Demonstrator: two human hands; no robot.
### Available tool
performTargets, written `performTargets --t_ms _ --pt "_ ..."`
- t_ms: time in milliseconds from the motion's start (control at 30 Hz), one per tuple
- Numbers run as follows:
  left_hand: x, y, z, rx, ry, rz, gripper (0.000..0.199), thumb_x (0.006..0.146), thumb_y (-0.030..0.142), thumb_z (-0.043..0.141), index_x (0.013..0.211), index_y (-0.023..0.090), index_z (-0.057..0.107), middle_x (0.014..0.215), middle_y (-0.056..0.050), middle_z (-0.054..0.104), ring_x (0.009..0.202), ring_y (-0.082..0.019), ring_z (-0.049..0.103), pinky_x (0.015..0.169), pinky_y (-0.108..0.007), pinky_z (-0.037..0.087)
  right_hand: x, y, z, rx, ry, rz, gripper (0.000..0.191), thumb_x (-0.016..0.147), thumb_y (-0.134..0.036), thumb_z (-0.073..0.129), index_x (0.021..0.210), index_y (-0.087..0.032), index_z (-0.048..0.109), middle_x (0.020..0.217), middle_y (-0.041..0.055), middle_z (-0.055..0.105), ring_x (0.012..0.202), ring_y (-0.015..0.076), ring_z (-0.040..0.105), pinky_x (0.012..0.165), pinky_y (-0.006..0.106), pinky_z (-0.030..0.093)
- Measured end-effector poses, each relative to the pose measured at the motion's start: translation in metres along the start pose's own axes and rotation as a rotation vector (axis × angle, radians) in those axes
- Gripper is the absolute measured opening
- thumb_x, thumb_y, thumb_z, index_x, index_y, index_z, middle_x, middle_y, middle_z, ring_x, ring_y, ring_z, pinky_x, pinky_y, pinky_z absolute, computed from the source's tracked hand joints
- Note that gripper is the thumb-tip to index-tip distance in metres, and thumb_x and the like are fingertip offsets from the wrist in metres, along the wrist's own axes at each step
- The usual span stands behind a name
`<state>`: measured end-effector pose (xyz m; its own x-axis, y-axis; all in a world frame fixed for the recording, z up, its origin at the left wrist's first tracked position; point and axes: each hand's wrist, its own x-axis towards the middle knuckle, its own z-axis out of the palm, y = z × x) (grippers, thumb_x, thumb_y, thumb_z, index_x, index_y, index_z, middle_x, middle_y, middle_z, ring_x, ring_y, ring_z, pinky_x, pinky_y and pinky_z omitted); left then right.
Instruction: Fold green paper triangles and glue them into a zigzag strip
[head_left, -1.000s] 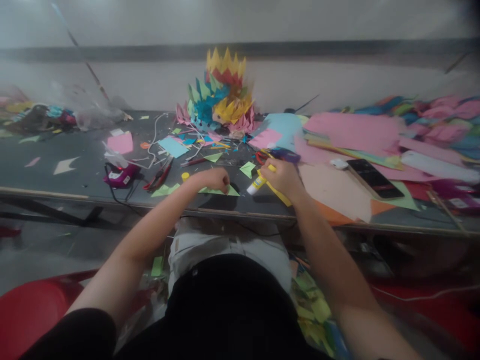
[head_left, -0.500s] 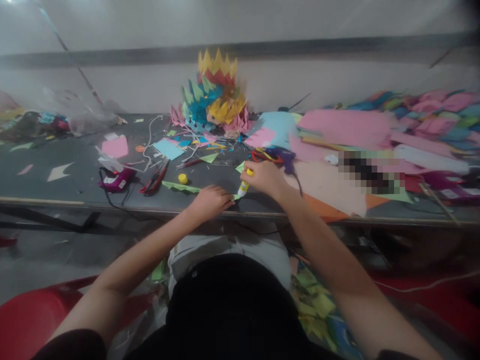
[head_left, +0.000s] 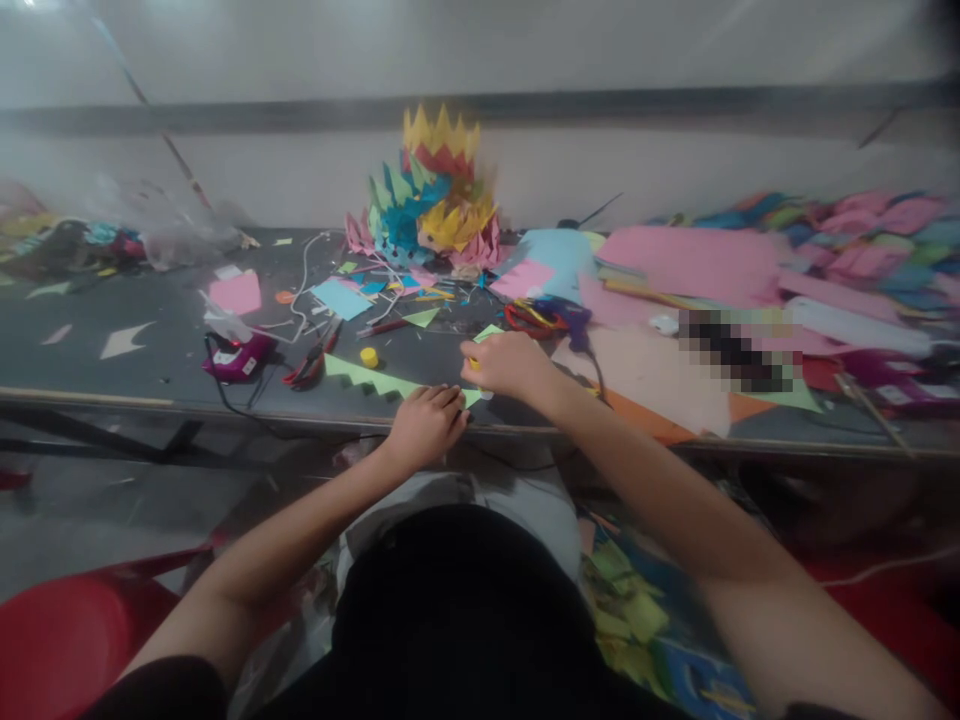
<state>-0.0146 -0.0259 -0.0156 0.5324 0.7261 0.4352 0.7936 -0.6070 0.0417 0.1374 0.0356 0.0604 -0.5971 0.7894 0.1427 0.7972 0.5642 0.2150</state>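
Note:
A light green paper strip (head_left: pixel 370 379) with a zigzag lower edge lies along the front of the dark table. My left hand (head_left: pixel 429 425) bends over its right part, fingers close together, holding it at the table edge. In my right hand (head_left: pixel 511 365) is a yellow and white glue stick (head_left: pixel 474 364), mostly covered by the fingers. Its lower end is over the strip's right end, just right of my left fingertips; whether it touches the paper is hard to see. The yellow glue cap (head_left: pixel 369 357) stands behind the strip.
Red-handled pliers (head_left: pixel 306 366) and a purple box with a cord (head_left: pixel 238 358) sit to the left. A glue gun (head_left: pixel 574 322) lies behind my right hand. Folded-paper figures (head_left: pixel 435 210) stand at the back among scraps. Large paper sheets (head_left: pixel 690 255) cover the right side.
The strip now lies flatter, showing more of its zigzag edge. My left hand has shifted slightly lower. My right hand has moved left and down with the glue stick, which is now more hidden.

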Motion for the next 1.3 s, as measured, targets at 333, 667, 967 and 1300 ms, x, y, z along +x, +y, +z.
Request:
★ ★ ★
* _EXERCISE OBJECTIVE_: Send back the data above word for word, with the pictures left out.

* _EXERCISE RESPONSE_:
Demonstrator: two human hands; no robot.
### Available tool
performTargets, written `performTargets --t_ms _ --pt "_ ..."`
- t_ms: time in milliseconds from the motion's start (control at 30 Hz), one per tuple
- Numbers run as follows:
  left_hand: x, y, z, rx, ry, rz, gripper (0.000..0.199), thumb_x (0.006..0.146), thumb_y (-0.030..0.142), thumb_z (-0.043..0.141), index_x (0.013..0.211), index_y (-0.023..0.090), index_z (-0.057..0.107), middle_x (0.014..0.215), middle_y (-0.056..0.050), middle_z (-0.054..0.104), ring_x (0.009..0.202), ring_y (-0.082..0.019), ring_z (-0.049..0.103), pinky_x (0.015..0.169), pinky_y (-0.108..0.007), pinky_z (-0.037..0.087)
  right_hand: x, y, z, rx, ry, rz, gripper (0.000..0.191), thumb_x (-0.016..0.147), thumb_y (-0.134..0.036), thumb_z (-0.073..0.129), index_x (0.021..0.210), index_y (-0.087..0.032), index_z (-0.048..0.109), middle_x (0.020..0.217), middle_y (-0.041..0.055), middle_z (-0.055..0.105), ring_x (0.012..0.202), ring_y (-0.015..0.076), ring_z (-0.040..0.105), pinky_x (0.012..0.165), pinky_y (-0.006..0.106), pinky_z (-0.030..0.093)
- Measured end-effector poses, each relative to the pose measured at the motion's start: translation in metres along the start pose's own axes and rotation as a rotation vector (axis × angle, radians) in those axes
- Gripper is the absolute measured opening
- thumb_x, thumb_y, thumb_z, index_x, index_y, index_z, middle_x, middle_y, middle_z, ring_x, ring_y, ring_z, pinky_x, pinky_y, pinky_z absolute, computed from the source's tracked hand joints
- Note that gripper is the thumb-tip to index-tip distance in metres, and thumb_x and the like are fingertip offsets from the wrist in metres, along the wrist's own axes at each step
- The usual span stands behind a name
`<state>`: measured end-effector pose (xyz m; its own x-axis, y-axis; all in a world frame fixed for the recording, z up, its origin at the left wrist's first tracked position; point and axes: each hand's wrist, its own x-axis towards the middle knuckle, its own z-axis out of the palm, y = z × x) (grippers, thumb_x, thumb_y, thumb_z, index_x, index_y, index_z, middle_x, middle_y, middle_z, ring_x, ring_y, ring_z, pinky_x, pinky_y and pinky_z omitted); left then right.
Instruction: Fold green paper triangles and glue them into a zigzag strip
[head_left, -1.000s] 
[head_left, -0.500s] 
[head_left, +0.000s] 
<state>-0.0146 -0.0259 -0.0156 0.5324 0.7261 0.4352 0.7936 -0.6070 0.0417 0.1374 0.0356 0.0604 -0.5971 0.7894 0.1427 0.7972 0.5642 0.2150</state>
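Note:
A light green paper strip (head_left: pixel 370 379) with a zigzag lower edge lies along the front of the dark table. My left hand (head_left: pixel 429 425) bends over its right part, fingers close together, holding it at the table edge. In my right hand (head_left: pixel 511 365) is a yellow and white glue stick (head_left: pixel 474 364), mostly covered by the fingers. Its lower end is over the strip's right end, just right of my left fingertips; whether it touches the paper is hard to see. The yellow glue cap (head_left: pixel 369 357) stands behind the strip.
Red-handled pliers (head_left: pixel 306 366) and a purple box with a cord (head_left: pixel 238 358) sit to the left. A glue gun (head_left: pixel 574 322) lies behind my right hand. Folded-paper figures (head_left: pixel 435 210) stand at the back among scraps. Large paper sheets (head_left: pixel 690 255) cover the right side.
The strip now lies flatter, showing more of its zigzag edge. My left hand has shifted slightly lower. My right hand has moved left and down with the glue stick, which is now more hidden.
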
Motion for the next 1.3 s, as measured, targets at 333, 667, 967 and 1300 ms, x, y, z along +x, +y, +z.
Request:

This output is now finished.